On algorithm and data structure 11 hash table

Source: Internet
Author: User
Tags hash time limit

In the previous series, we introduced sequential lookups based on unordered lists, binary lookups based on ordered arrays, balanced lookup trees, and red and black trees, and the following figure is the time complexity of their average and worst:

It can be seen that in the time complexity, the red-black tree inserts, searches and deletes on average to reach the LGN time complexity.

So there is no more efficient data structure, the answer is this article next to introduce a hash table, also known as a hash table

What is a hash table

A hash table is a structure that stores data in key-value (key-indexed), and we can find its corresponding value as long as we enter the value to be looked for as key.

The idea of hashing is simple, if all the keys are integers, then a simple unordered array can be implemented: the key is indexed and the value is its corresponding value, so you can quickly access the value of any key. This is the case for a simple key, which we extend to a key that can handle more complex types.

There are two steps to using a hash lookup:

Uses the hash function to convert the lookup key to the index of the array. Ideally, different keys will be converted to different index values, but in some cases we need to handle multiple keys being hashed to the same index value. So the second step in the hash lookup is to handle the conflict handling hash collision. There are many ways to handle hash collision conflicts, and the zipper method and the linear detection method are introduced later in this article.

A hash table is a classic example of a trade-off between time and space. If there is no memory limit, you can directly index the key as an array. Then all the search time complexity is O (1), if there is no time limit, then we can use unordered array and order lookup, which requires very little memory. The hash table uses a modest amount of time and space to find a balance between the two extremes. You just need to adjust the hash function algorithm to make trade-offs in time and space.

hash function

The first step in hash lookup is to use a hash function to map the keys to an index. This mapping function is the hash function. If we have a save 0-m array, then we need a hash function that converts any key to an index (0~M-1) within the range of the array. Hash functions need to be easy to compute and distribute all keys evenly. For example, a simple example, the use of mobile phone number three is better than the first three digits as key, because the first three mobile phone number is very high repetition rate. For example, the number of years of birth with an ID number is better than the number of previous digits.

In practice, our keys are not all numbers, they may be strings, there may be combinations of several values, so we need to implement our own hash function.

1. Positive integers

The most common way to get a positive integer hash is to use the divide-by-residue method. That is, for an array of prime m of the size, for any positive integer k, the remainder of K divided by M is computed. M general Prime.

2. String

When a string is used as a key, we can also use it as a large integer, using a retention method. We can take each character that makes up a string and hash it, for example

public int GetHashCode (string str)
{
    char[] s = str. ToCharArray ();
    int hash = 0;
    for (int i = 0; i < s.length i++)
    {
        hash = S[i] + (hash); 
    }
    return hash;
}

The above hash value is the Horner method for calculating the hash value of the string, which is:

H = s[0] l–1 + s[l–3] 2 + s[l–2] 1 + s[l–1] 0

For example, for example, to get "call" hash value, string C corresponds to Unicode for 99,a corresponding Unicode to 97,l corresponding to Unicode 108, so the string "call" hash value of 3045982 = 99 313 + 97 312 + 108 311 + 108 310 = 108 + 31 · (108 + 31 · (97 + 31 · (99)))

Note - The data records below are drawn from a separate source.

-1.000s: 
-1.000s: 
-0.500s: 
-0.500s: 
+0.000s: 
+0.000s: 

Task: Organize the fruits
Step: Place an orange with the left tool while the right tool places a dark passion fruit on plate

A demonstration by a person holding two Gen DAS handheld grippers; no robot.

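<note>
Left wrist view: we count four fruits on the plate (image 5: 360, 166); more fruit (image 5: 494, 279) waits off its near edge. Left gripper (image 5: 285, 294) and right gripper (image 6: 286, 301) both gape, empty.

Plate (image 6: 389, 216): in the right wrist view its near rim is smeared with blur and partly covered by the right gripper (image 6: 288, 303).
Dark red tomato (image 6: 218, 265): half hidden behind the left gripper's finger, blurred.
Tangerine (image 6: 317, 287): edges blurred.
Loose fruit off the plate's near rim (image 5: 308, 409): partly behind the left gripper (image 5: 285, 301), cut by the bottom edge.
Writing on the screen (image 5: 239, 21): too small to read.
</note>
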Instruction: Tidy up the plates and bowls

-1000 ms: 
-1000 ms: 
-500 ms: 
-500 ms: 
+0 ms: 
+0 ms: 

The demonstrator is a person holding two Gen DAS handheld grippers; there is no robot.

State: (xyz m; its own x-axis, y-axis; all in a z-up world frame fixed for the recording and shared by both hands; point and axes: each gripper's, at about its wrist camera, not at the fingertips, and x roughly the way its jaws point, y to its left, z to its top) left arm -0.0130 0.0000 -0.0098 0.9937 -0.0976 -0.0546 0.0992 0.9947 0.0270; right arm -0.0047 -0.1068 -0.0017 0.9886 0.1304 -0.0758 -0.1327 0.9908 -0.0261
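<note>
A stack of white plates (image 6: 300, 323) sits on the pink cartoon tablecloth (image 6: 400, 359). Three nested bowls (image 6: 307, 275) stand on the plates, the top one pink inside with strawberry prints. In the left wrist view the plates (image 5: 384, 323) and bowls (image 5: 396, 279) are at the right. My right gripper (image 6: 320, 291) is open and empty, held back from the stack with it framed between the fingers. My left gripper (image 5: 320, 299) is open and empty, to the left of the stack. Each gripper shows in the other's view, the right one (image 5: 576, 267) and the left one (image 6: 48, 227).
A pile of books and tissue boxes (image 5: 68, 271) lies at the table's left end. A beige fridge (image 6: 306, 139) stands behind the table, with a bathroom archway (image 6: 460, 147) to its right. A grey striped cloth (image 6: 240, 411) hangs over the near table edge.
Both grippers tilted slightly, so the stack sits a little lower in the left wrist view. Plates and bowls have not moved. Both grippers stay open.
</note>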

If hashing a value on each character can be time-consuming, you can save time by taking n characters at intervals to get the Hasi value, for example, to obtain a hash value of every 8-9 characters:

public int GetHashCode (string str)
{
    char[] s = str. ToCharArray ();
    int hash = 0;
    int skip = Math.max (1, S.LENGTH/8);
    for (int i = 0; i < s.length I+=skip)
    {
        hash = S[i] + (hash);
    }
    return hash;
}

However, in some cases, different strings produce the same hash value, which is the hash conflict (hash collisions) mentioned earlier, such as the following four strings:

If we hash every 8 characters, we get the same hash value. So here's how to solve the Greek collision:

Avoid hash conflicts

Contact Us

The content source of this page is from Internet, which doesn't represent Alibaba Cloud's opinion; products and services mentioned on that page don't have any relationship with Alibaba Cloud. If the content of the page makes you feel confusing, please write us an email, we will handle the problem within 5 days after receiving your email.

If you find any instances of plagiarism from the community, please send an email to: info-contact@alibabacloud.com and provide relevant evidence. A staff member will contact you within 5 working days.

A Free Trial That Lets You Build Big!

Start building with 50+ products and up to 12 months usage for Elastic Compute Service

  • Sales Support

    1 on 1 presale consultation

  • After-Sales Support

    24/7 Technical Support 6 Free Tickets per Quarter Faster Response

  • Alibaba Cloud offers highly flexible support services tailored to meet your exact needs.